Grandmother’s death is also convenient because it means Thorby is no longer in danger of getting married to some girl on the ship (and by extension the Sisu) any time soon. This then leads to another problem, though, that being that Krausa discovers that Thorby is, in fact, not descended from the Free Traders; he’s also found, via messages from Baslim as recited by Thorby (the old beggar having conditioned the boy to repeat these messages in specific circumstances), that he is no longer to be foster father to the boy. The Free Traders are super-capitalists, but they’re also “honorable” in that they follow through on a favor (although they call it a “debt”) to the letter. Thorby’s business with the Sisu is reaching its end. It turns out that Thorby is not one of the People, but the lost heir to a goddamn upper-class family, his “true” name being Thor Bradley Rudbek. Truth be told, I’m not keen on this twist, for one because it turns Thorby from just another kid into suddenly a member of the ruling class, albeit someone who is very much open to exploitation. But there’s also with how Heinlein reveals this, which really shows the novel’s episodic structure to its detriment. We feel, by the end, like we’re reading a different novel than what we started with. It’s also in the back end of Part 3 that we’re introduced what seems to be a human antagonist, in the form of John Weemsby, whichm given that we’re more than halfway through the novel at this point, is a bit odd. Between Part 2 and 3 a couple years have apparently passed and Thorby is now at least old enough to have become a guardsman for the Terran Hegemony, while secretly running for an anti-slavery operation. (I think more so than a lot of Heinlein novels, and especially for something published in Astounding, this book really hates slavery. Wonder what the very racist John W. Campbell thought of that.) I do feel it’s during this stretch where the novel loses me a bit, although it does pick up again by the end of the installment.
A Step Farther Out
Three quarters in and I’m not sure I would call Citizen of the Galaxy my favorite Heinlein juvenile so far. The plot is not as cohesive as, say, Between Planets, nor is the conflict as urgent here as in that novel.
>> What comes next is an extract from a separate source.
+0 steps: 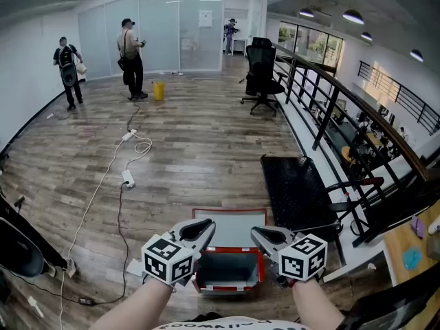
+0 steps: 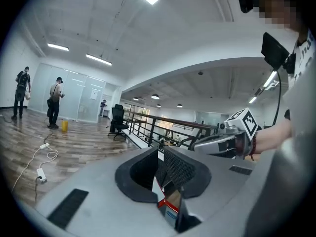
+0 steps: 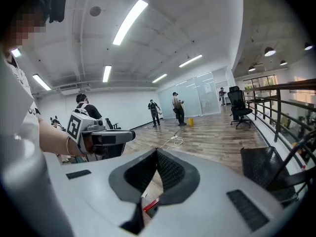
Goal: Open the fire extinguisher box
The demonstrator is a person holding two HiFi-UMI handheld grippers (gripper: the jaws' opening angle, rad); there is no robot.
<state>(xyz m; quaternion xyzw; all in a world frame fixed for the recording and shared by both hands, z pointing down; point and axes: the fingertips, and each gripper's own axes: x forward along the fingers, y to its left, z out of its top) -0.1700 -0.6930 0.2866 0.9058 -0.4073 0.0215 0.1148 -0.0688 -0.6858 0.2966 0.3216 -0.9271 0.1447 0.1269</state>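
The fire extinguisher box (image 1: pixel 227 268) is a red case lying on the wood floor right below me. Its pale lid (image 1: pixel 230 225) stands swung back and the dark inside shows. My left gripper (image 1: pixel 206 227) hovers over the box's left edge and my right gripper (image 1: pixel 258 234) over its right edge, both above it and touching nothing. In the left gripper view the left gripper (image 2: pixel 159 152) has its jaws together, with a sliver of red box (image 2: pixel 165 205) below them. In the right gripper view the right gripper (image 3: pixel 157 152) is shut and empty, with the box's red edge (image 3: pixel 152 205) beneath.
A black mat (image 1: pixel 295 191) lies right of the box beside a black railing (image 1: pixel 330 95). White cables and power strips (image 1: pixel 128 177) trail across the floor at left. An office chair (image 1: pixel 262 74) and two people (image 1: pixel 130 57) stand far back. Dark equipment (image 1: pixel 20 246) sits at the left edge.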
Thorby is a bit of a cypher, although I understand that’s probably the point given how he’s been railroaded by higher powers up to this point, and indeed this railroading is part of the conflict. Heinlein was working within the constrains of genre SF writing of the period, although he also helped broaden horizons via his deal with Scribner’s. In the ’40s and ’50s he was, while certainly being open to criticism, at the very least a more ambitious storyteller than nearly all of his contemporaries. Citizen of the Galaxy is flawed, but it’s also (so it seems clear to me) one of the most ambitious of Heinlein’s juveniles—even more than the written-for-adults Double Star.